**TASK DETAILS:** When you return the lines below, go from the first through the line with "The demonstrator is", keep them exact, and leave out every picture.

■ ■ ■ ■ ■

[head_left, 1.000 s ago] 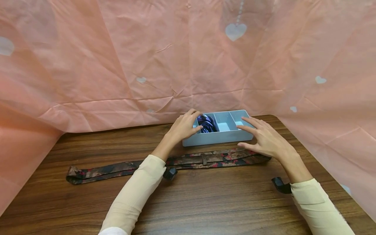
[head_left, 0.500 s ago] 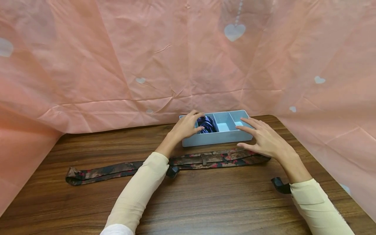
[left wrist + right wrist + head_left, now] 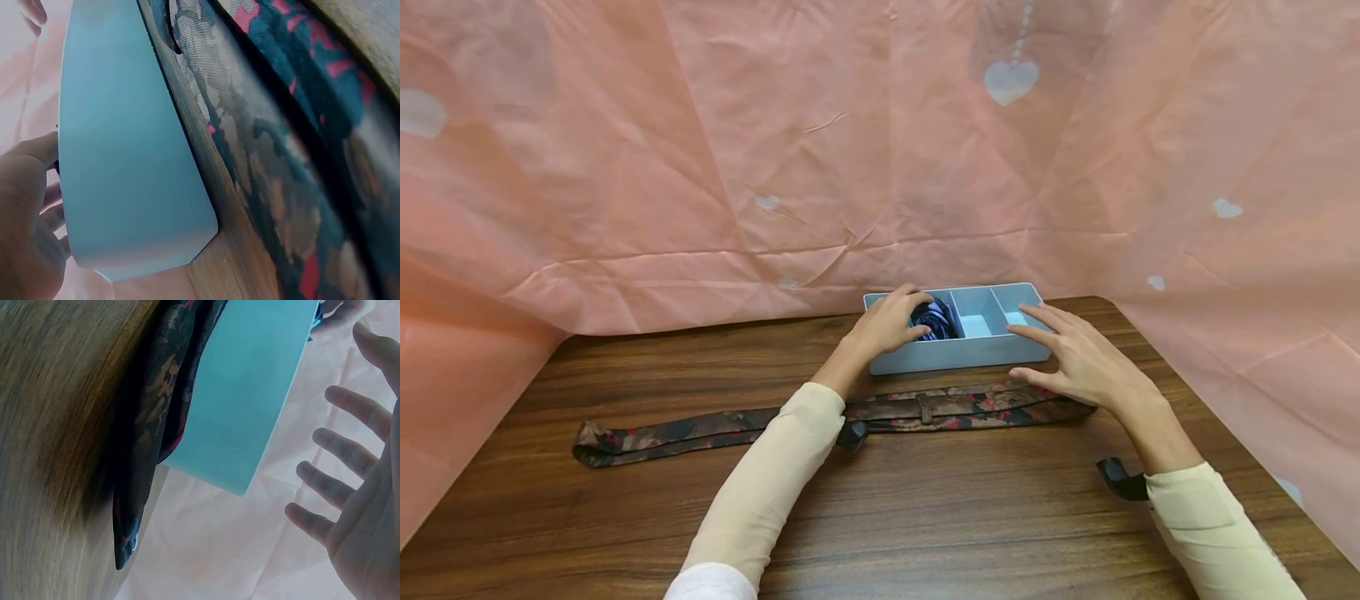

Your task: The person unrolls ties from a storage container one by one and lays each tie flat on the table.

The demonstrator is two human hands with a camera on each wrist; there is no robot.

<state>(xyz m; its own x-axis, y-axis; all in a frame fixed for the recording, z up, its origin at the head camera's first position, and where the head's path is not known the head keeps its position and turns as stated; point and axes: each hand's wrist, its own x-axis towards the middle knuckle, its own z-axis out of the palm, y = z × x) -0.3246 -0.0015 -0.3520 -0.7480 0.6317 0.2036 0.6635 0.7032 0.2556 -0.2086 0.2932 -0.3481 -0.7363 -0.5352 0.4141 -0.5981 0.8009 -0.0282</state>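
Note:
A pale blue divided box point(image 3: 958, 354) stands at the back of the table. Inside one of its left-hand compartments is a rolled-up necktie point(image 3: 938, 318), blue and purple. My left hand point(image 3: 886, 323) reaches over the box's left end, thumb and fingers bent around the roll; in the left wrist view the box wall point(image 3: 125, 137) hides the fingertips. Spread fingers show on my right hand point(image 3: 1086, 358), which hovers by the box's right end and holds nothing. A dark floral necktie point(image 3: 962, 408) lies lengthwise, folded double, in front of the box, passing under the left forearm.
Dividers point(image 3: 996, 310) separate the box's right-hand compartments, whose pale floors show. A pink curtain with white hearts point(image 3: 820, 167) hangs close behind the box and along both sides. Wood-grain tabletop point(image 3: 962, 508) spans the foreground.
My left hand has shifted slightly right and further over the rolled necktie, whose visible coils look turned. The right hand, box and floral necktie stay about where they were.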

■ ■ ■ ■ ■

**PROBLEM SOLUTION:**
[head_left, 1.000 s ago] 
[head_left, 0.500 s ago] 
[left wrist + right wrist + head_left, now] 

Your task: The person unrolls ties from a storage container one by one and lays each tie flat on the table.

The demonstrator is two human hands with a camera on each wrist; there is no robot.

There is nothing more to the output.